*Task statement*
Could you set down exactly the lines in the records below between the line holding "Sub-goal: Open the" and the line holding "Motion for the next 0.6", inclusive?

Data extracted from a collection:

- Opening Delimiter -

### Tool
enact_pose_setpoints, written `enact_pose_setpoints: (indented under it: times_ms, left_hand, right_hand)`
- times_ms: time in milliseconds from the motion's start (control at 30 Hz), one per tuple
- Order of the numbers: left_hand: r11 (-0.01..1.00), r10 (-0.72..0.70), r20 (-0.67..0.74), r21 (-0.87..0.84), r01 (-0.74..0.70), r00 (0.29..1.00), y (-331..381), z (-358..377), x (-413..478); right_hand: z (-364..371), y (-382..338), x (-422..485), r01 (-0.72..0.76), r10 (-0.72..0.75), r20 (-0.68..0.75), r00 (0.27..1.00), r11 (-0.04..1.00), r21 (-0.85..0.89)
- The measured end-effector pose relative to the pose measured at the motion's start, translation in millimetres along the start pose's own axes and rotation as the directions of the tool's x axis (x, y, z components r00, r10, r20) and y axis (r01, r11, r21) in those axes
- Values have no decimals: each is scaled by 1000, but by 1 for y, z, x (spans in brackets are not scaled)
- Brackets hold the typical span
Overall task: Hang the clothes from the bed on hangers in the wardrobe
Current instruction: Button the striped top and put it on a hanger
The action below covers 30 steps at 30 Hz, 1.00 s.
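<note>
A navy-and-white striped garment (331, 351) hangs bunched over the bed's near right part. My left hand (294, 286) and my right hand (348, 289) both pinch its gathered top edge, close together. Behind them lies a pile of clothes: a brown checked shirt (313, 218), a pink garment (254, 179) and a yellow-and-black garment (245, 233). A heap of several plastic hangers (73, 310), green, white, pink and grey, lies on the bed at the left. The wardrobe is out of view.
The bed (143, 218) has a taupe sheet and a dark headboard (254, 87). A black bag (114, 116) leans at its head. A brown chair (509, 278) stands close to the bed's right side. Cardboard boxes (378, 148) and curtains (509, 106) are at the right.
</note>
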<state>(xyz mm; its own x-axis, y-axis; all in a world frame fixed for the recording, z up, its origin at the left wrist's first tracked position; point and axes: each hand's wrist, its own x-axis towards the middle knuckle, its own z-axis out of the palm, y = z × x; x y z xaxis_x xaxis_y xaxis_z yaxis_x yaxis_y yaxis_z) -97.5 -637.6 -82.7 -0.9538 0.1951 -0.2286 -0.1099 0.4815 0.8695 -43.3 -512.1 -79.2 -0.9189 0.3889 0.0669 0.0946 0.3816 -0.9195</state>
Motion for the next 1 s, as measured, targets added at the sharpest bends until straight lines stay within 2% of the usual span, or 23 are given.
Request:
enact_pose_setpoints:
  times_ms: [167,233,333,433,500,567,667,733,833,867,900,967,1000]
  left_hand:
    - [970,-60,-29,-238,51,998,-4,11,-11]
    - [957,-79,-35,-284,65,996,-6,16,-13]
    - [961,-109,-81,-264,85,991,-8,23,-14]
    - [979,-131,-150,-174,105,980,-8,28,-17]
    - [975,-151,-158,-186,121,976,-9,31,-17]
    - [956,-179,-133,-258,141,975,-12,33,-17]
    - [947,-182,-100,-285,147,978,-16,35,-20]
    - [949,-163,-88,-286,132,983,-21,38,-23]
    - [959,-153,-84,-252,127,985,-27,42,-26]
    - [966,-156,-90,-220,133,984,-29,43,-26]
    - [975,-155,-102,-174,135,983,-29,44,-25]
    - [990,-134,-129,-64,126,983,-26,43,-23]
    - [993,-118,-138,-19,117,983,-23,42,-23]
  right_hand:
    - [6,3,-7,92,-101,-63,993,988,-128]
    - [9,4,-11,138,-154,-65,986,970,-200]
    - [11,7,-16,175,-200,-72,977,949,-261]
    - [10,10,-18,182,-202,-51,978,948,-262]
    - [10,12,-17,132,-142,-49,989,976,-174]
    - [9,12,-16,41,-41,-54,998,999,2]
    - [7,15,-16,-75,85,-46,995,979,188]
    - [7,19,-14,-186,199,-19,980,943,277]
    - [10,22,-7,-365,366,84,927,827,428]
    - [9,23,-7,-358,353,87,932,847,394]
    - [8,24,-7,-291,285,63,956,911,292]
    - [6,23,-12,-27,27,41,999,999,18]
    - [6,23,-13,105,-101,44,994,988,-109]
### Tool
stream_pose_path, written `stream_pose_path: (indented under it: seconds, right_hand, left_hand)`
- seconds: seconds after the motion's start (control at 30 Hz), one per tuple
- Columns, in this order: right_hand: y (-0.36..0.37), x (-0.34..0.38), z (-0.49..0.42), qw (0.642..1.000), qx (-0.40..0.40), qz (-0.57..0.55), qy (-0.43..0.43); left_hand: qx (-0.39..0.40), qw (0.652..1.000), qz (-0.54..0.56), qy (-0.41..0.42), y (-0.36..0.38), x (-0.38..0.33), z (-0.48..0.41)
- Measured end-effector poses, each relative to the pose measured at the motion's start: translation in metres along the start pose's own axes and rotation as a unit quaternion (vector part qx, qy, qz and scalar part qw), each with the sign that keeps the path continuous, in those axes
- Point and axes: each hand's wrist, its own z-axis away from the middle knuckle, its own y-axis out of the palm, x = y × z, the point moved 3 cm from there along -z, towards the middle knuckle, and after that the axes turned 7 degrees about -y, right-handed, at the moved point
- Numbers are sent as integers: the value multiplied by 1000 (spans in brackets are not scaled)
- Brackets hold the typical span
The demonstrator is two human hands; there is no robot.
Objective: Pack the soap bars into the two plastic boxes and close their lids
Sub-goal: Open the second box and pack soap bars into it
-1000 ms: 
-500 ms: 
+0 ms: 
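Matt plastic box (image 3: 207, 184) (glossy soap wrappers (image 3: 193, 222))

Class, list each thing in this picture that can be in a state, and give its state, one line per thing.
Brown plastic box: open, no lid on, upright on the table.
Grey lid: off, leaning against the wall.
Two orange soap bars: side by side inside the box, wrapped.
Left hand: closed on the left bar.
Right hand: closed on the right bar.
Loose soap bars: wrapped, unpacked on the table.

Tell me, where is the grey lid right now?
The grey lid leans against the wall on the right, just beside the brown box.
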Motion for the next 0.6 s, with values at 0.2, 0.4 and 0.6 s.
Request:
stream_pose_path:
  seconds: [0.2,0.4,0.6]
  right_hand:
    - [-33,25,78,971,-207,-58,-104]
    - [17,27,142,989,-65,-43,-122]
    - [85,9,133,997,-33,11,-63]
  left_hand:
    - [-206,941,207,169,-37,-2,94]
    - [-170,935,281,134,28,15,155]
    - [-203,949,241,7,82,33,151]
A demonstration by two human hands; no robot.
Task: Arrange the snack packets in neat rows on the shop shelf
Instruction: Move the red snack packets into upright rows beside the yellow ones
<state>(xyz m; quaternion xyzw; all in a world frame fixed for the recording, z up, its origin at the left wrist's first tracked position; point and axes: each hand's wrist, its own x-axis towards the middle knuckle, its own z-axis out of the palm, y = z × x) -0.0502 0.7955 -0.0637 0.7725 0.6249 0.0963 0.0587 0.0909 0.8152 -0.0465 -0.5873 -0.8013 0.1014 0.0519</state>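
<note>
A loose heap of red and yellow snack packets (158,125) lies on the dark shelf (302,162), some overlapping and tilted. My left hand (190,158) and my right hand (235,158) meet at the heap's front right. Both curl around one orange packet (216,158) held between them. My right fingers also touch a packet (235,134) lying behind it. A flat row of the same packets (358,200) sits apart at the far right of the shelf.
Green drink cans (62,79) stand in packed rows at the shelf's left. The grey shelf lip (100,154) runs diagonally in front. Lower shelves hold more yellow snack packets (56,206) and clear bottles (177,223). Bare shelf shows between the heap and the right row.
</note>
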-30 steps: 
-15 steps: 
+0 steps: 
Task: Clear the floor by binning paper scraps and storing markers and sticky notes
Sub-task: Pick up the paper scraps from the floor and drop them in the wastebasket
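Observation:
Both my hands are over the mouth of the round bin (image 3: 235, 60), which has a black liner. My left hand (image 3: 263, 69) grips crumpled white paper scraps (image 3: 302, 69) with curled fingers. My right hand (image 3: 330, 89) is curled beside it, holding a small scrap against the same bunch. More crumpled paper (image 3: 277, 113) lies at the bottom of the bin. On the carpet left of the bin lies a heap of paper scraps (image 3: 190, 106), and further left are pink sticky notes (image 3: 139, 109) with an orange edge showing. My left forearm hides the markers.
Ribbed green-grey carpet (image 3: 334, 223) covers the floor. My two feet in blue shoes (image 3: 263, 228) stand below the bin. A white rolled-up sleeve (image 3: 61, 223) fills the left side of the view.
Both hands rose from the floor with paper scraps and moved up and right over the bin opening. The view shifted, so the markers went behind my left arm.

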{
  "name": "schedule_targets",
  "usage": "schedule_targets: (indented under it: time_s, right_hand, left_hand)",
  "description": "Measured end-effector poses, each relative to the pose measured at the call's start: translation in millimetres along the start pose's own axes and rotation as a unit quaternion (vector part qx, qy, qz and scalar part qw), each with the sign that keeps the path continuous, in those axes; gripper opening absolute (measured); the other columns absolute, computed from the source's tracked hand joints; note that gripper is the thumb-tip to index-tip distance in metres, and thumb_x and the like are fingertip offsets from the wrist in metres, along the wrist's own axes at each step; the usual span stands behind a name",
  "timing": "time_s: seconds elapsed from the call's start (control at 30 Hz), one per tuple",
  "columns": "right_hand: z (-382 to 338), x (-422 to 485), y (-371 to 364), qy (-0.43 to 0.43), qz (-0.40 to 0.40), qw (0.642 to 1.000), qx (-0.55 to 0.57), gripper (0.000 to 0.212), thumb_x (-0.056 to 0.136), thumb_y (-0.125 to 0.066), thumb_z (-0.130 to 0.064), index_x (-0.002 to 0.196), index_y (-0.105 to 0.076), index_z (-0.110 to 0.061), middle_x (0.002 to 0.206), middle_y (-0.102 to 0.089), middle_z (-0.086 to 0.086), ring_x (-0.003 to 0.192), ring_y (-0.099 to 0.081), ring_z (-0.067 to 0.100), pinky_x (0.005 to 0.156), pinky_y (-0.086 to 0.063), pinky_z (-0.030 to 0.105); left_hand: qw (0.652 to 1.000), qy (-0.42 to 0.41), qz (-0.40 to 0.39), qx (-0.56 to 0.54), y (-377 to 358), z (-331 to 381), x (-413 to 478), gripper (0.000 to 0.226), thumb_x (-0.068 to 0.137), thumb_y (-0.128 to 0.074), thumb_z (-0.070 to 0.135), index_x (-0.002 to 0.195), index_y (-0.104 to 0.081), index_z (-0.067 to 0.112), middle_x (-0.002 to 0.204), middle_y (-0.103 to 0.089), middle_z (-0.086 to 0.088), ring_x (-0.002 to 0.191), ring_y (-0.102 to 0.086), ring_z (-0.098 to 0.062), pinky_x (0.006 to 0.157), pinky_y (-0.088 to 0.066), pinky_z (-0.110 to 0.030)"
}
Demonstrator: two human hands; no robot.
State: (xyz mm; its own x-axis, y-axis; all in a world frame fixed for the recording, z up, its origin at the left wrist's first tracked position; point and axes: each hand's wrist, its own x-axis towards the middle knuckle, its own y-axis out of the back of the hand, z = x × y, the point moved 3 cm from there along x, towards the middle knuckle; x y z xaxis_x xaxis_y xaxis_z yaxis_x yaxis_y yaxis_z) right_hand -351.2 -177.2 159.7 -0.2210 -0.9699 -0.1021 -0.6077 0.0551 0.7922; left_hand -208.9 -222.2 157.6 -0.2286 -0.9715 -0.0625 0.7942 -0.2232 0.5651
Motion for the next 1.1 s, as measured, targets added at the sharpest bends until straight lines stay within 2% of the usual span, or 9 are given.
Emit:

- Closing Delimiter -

*Exercise answer*
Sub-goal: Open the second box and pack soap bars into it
-1000 ms: 
-500 ms: 
+0 ms: 
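Matt plastic box (image 3: 207, 184) (glossy soap wrappers (image 3: 193, 222))

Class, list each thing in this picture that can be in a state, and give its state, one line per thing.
Brown plastic box: open, no lid on, upright on the table.
Grey lid: off, leaning against the wall.
Two orange soap bars: side by side inside the box, wrapped.
Left hand: closed on the left bar.
Right hand: closed on the right bar.
Loose soap bars: wrapped, unpacked on the table.

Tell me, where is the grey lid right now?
The grey lid leans against the wall on the right, just beside the brown box.
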Motion for the next 0.6 s, with values at 0.2, 0.4 and 0.6 s.

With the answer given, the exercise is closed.